The precise treatment of sickle cell anemia depends on the particular condition of the patient. If the patient has developed some complication, the treatment is made accordingly. However, there are several measures which can be taken to improve the general health of the patient suffering from sickle cell anemia and help avoid complications.

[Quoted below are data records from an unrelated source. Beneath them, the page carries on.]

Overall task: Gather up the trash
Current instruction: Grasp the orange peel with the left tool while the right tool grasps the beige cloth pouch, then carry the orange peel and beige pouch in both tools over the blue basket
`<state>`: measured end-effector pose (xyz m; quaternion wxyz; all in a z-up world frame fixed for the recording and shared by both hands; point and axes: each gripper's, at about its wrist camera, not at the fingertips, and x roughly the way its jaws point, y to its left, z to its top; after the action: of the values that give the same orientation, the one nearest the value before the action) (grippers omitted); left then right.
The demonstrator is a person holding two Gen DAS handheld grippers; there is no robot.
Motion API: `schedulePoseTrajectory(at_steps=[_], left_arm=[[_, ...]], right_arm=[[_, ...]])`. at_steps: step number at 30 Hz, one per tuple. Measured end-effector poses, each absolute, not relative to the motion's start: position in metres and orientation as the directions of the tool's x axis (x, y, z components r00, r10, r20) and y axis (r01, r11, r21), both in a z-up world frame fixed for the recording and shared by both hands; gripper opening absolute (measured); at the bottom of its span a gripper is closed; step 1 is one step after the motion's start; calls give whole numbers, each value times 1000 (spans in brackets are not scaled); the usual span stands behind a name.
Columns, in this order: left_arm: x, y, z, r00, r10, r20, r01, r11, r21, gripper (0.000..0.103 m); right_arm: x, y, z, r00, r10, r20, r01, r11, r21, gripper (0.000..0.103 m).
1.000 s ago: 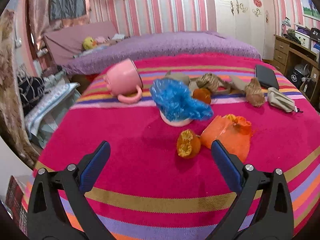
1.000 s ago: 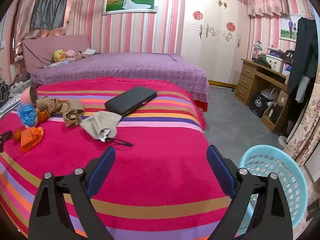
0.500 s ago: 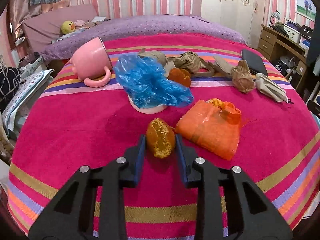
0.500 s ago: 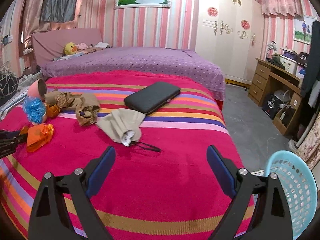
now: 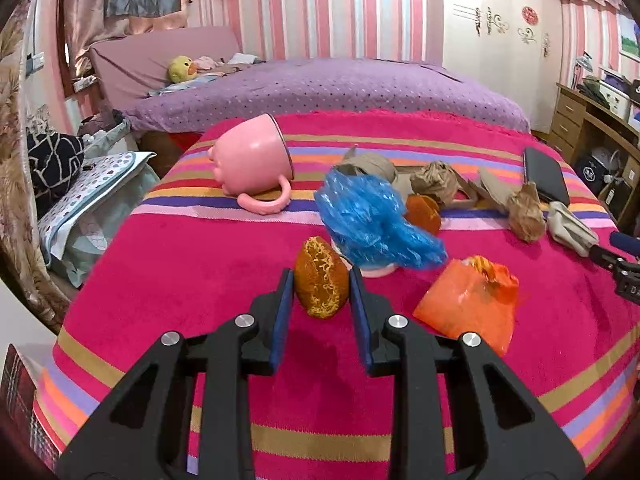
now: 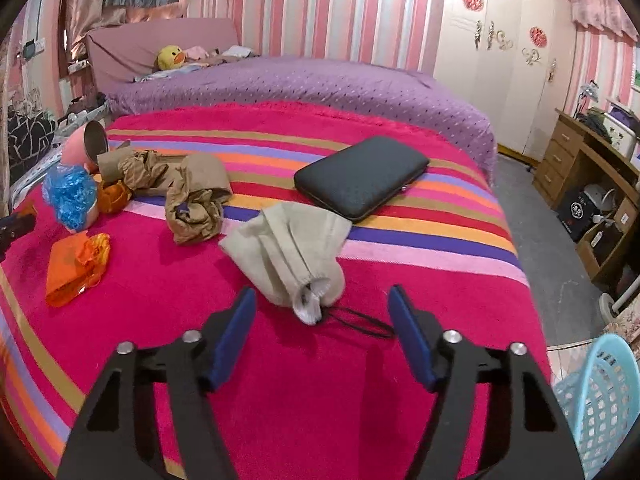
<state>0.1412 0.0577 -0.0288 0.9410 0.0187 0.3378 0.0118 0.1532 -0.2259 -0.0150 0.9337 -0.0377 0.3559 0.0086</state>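
My left gripper (image 5: 321,282) is shut on a piece of orange peel (image 5: 320,268), held just above the striped pink blanket (image 5: 200,264). Behind it a crumpled blue plastic bag (image 5: 372,220) lies over a white dish, with an orange plastic bag (image 5: 468,304) to the right. A second peel (image 5: 422,212) and crumpled brown paper (image 5: 436,178) sit further back. My right gripper (image 6: 320,296) is closing; the drawstring end of a beige pouch (image 6: 288,248) lies between its fingers, and the pads do not touch it.
A pink mug (image 5: 252,160) lies on its side at the back left. A black case (image 6: 360,176) rests behind the pouch. A light blue basket (image 6: 592,400) stands on the floor off the bed's right corner. A wooden desk (image 6: 592,168) lines the right wall.
The left jaws closed on the orange peel and raised it slightly. The right gripper moved forward and down toward the beige pouch, and its jaws narrowed.
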Motion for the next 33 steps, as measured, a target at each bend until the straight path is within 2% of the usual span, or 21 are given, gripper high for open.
schedulePoseTrajectory(at_steps=[1,2,3,4,5,7,19,25,33], left_arm=[[142,58,-28,770,36,-637,-14,999,39,27],[143,58,-28,770,37,-637,-16,999,38,27],[143,57,-28,769,37,-639,-19,999,36,27],[143,57,-29,769,37,-639,-20,999,34,27],[144,56,-28,769,36,-638,-19,999,33,27],[144,53,-27,772,41,-634,-20,999,41,27],[117,29,-12,810,41,-585,-7,998,61,27],[102,12,-1,832,16,-555,13,999,50,27],[88,-20,5,842,-25,-539,49,998,30,27]], right_arm=[[158,-225,-15,745,-9,-667,-47,997,-66,63],[162,-223,-16,743,-9,-669,-50,996,-68,54],[169,-222,-18,730,2,-684,-64,996,-65,38],[172,-221,-21,716,14,-698,-76,995,-58,30],[174,-220,-25,701,25,-713,-89,995,-52,24],[173,-219,-24,710,23,-704,-87,995,-56,20],[117,-239,4,805,3,-593,-44,998,-55,19],[76,-252,27,840,-47,-540,-22,992,-121,19],[36,-283,28,837,-90,-540,29,992,-121,19]])
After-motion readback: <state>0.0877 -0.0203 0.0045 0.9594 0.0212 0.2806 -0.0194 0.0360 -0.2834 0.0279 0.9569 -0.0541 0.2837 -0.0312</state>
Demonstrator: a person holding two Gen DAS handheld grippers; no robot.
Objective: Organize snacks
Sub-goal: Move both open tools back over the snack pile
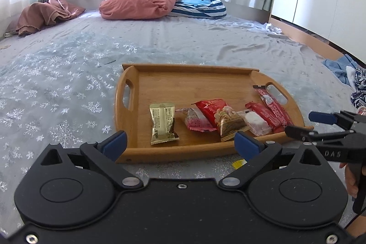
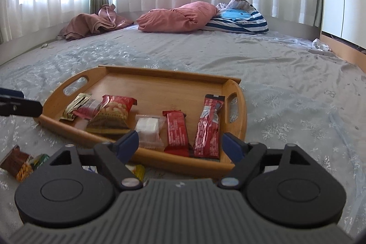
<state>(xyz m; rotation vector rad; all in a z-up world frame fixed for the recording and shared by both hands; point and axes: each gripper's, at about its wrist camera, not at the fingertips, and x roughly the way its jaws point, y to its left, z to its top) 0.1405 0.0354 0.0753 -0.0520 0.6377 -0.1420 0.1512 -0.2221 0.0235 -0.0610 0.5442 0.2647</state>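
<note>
A wooden tray (image 1: 194,81) (image 2: 160,86) lies on the bed and holds several snacks along its near side. From left they are a gold packet (image 1: 162,123) (image 2: 76,105), a pink packet (image 1: 197,121), a red peanut bag (image 1: 223,116) (image 2: 113,112), a clear-wrapped white cake (image 1: 255,121) (image 2: 148,127) and two red bars (image 1: 273,104) (image 2: 209,125). My left gripper (image 1: 180,144) stands open just before the tray's near rim, nothing between its fingers. My right gripper (image 2: 180,143) is open and empty over the near rim, in front of the red bars; it also shows at the tray's right corner (image 1: 306,124).
Loose snacks lie on the sheet near the tray: a brown peanut pack (image 2: 19,164), a green one (image 2: 42,158) and a yellow wrapper (image 1: 239,163) (image 2: 138,172). Pink pillows (image 1: 139,4) and a striped one (image 1: 201,4) lie at the bed's far end. Clothes (image 1: 350,74) sit at right.
</note>
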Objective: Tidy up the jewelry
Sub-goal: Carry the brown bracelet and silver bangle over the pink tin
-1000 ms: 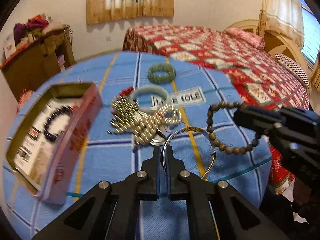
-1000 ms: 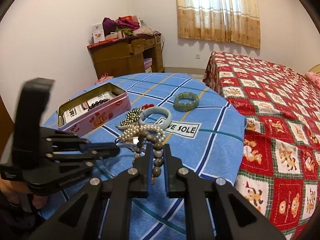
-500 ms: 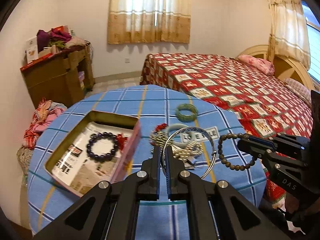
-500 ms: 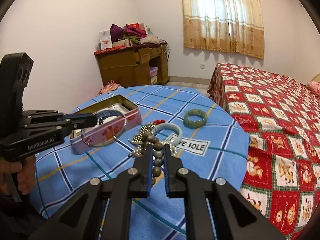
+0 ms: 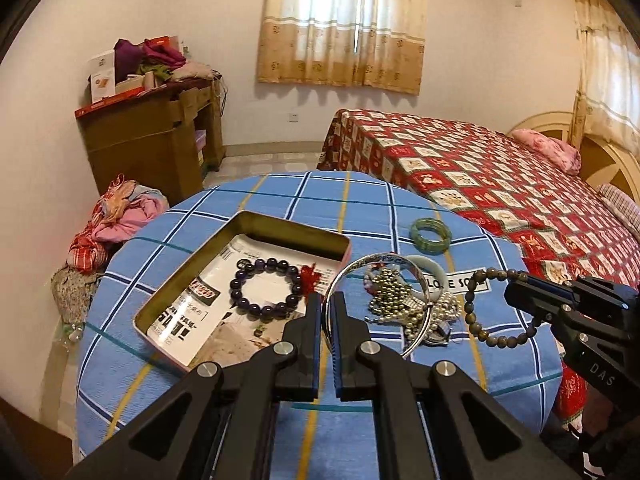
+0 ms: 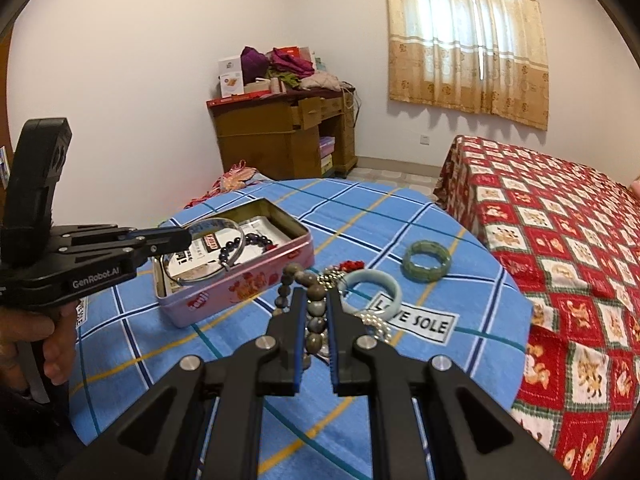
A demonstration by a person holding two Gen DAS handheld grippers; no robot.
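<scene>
Progress at mid-task, as we read it. Our left gripper [image 5: 329, 312] is clenched on a silver bangle [image 5: 362, 266], carried in the air; in the right wrist view the bangle [image 6: 224, 252] hangs over the open tin [image 6: 240, 292], above its inside, not yet set down. Our right gripper [image 6: 317, 312] grasps a brown bead bracelet [image 6: 314, 300], also lifted; in the left wrist view the bracelet [image 5: 476, 320] hangs beside the heap, well apart from the tin [image 5: 180, 284].

Done so far: one dark purple bead bracelet [image 5: 264, 288] lies inside the tin on its printed liner.

Left to do, by our judgement: release the bangle into the tin, bring the brown bracelet across, then collect what remains on the table [image 5: 280, 196]. That remainder comprises a heap of pearl and metal-bead strands [image 5: 400, 300], a pale jade bangle [image 6: 374, 292] touching the heap, and a green jade bangle [image 6: 426, 260] lying apart, farther toward the bed [image 6: 560, 220].
</scene>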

- Folic Acid Supplements Intake
- Supplementary oxygen supply
- Over the Counter Pain-relief medicine
- Adequate hydration
- Increased fluid intake
- Avoiding physical exertion
- Avoiding mental stress
Sickle Cell Anemia Medication
Medication for sickle cell anemia precisely depends on the condition of the patient. However, the following are the most frequent medication prescribed for sickle cell anemia.
Antibiotics: Antibiotics are administered for the treatment of bacterial infections.
Vaccination: Vaccinations may be administered to prevent or treat infections. Some of the frequently used vaccines for anemia patients include Hib, PCV and PPV.
Hydroxyurea (Hydrea): It helps the production of fetal red blood cells which reduce the sickling of red blood cells and reduces the periodic bouts of pain. However, prolonged administration of this drug could lead to conditions like infections and leukemia.
Deferasirox: The drug helps reduce the clogging of blood vessels with iron build up to prevent necrosis.
Sickle Cell Anemia Transfusion
In cases of severe anemia and loss of red blood cells, blood transfusion may become necessary. However, blood transfusion is not frequently required since anemia can be prevented in most cases.
Bone Marrow Transplant
Successful Bone Marrow Transplant from a healthy donor can help effectively treat sickle cell anemia in children. However, the process is very complicated, potentially dangerous and difficult to carry out due to the unavailability of donors. Furthermore, the patient’s body may not accept the bone marrow transplant.